Telling you to “just learn to code” is lazy advice. You probably already tried something along those lines.
A few more practical ideas instead:
First, stop treating AI like your enemy and start treating it like your power tool. Most people barely scratch the surface. If you can show that you know how to use AI to make real work faster and better, you stand out. Not in theory, but with concrete stories. For example: “I built a script with the help of AI that cut this task...”

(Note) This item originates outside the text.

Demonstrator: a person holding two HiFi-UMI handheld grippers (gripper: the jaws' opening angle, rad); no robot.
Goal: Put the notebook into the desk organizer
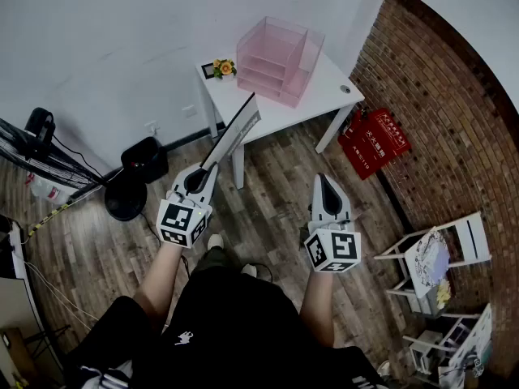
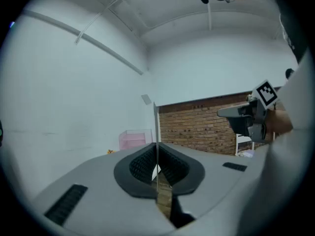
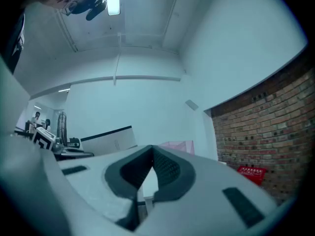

Second, move toward work that is harder to measure and automate. Models are very good when the rules are clear and the reward is obvious (RL). They struggle more when there are politics, emotions, and taste involved. Anything that requires judgment, context, and taking responsibility for a decision is safer than pure button clicking.
Third, replace the old “first job” signal with your own evidence. If it is harder to get that first official title, you need other things that prove you can operate. Tiny projects, volunteer work, open source contributions, internal tools for a friend’s business, anything that exists in the real world and has an outcome that you can point to. You can just build stuff
Show that you can get things done.
Blaming AI for everything is emotionally satisfying. I get it.
It turns a mix of interest rates, corporate strategy, policy choices and bad timing into a single villain with a scifi face.
The problem is that when we lean too hard on that story, we miss the real levers that still exist.
If you are trying to break into knowledge work, you are not just competing with “AI”. You are competing with a completely new hiring landscape and a set of “tools” that are rapidly being trained to do parts of your job.
That sounds bleak, but there is an advantage in understanding it clearly.
Once you see the game clearly, you can start making moves that actually improve your odds.